Un affresco dell’America degli anni Ottanta in una delicata storia famigliare – Armageddon Time – la recensione di Marina
(Le foto sono pubblicate per gentile concessione del Festival di Cannes)
La storia di una nazione vista attraverso gli occhi di un singolo personaggio. Il 1980 è un anno a dir poco cruciale per quanto riguarda la storia degli Stati Uniti d’America. Alla vigilia dell’elezione a Presidente di Ronald Reagan, il giovane Paul (interpretato da Michael Banks Repeta) frequenta una scuola pubblica insieme al suo amico Johnny (Jaylin Webb). Il ragazzo sogna di diventare artista, ma soltanto suo nonno materno (il grande Anthony Hopkins) sembra sostenerlo nelle sue speranze per il futuro. Tutti loro, dunque, sono i protagonisti di Armageddon Time, ultimo lungometraggio del regista James Gray, presentato in concorso a Cannes75.
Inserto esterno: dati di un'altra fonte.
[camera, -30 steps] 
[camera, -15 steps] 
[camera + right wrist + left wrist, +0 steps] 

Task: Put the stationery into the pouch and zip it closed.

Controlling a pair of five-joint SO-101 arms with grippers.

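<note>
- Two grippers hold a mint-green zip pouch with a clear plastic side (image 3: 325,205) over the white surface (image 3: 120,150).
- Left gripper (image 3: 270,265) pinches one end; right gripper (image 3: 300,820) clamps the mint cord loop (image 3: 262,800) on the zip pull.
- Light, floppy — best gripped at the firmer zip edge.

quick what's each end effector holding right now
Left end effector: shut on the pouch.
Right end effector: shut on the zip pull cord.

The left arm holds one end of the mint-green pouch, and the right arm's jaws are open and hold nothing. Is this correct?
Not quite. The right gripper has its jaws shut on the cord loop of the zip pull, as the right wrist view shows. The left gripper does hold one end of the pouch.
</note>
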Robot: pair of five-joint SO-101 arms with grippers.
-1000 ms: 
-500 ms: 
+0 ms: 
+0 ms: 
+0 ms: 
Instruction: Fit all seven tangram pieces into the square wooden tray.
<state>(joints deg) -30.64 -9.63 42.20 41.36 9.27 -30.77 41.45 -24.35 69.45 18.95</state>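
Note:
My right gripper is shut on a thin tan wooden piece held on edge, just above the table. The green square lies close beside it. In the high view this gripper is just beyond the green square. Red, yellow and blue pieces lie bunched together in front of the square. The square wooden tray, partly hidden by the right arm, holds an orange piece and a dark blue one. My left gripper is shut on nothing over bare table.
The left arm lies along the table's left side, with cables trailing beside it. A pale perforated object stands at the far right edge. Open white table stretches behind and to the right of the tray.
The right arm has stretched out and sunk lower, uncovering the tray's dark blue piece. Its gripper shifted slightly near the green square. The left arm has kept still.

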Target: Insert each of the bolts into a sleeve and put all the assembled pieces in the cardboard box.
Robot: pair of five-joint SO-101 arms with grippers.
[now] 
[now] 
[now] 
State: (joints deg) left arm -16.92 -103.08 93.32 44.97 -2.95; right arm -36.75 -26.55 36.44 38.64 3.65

Armageddon Time, dunque, è una delicata storia famigliare, in cui equilibri precari generano inevitabilmente un disperato desiderio di scappare via lontano. Il sogno americano, unitamente ai desideri del giovane protagonista, gioca qui un ruolo a dir poco centrale.
Paul e Johnny sono due personaggi apparentemente agli antipodi (e, come sappiamo, in un’epoca come la presente era pur sempre un problema essere considerato “diverso): il primo viene da una famiglia benestante, che, malgrado faccia di tutto per garantirgli un futuro luminoso, non riesce mai realmente a comprendere i suoi bisogni. Johnny, invece, è un bambino di colore, che in seguito a determinate vicende, è costretto a vivere in strada.
Due mondi, due diverse realtà che sembrerebbero non riuscire a incontrarsi mai a causa, soprattutto, di ciò che la società si aspetta da ognuno di loro. Il discorso politico si adatta alla realtà dei singoli e ciò che ne viene fuori è un affresco variegato e variopinto di un’epoca cruciale per gli Stati Uniti d’America (e non solo). James Gray ha messo in scena ciò con raffinata maestria, regalandoci un ritratto dell’America degli anni Ottanta ricco e variegato. Il suo Armageddon Time è un vero e proprio fiore all’occhiello del concorso di Cannes75, nonché ulteriore conferma del talento del regista statunitense.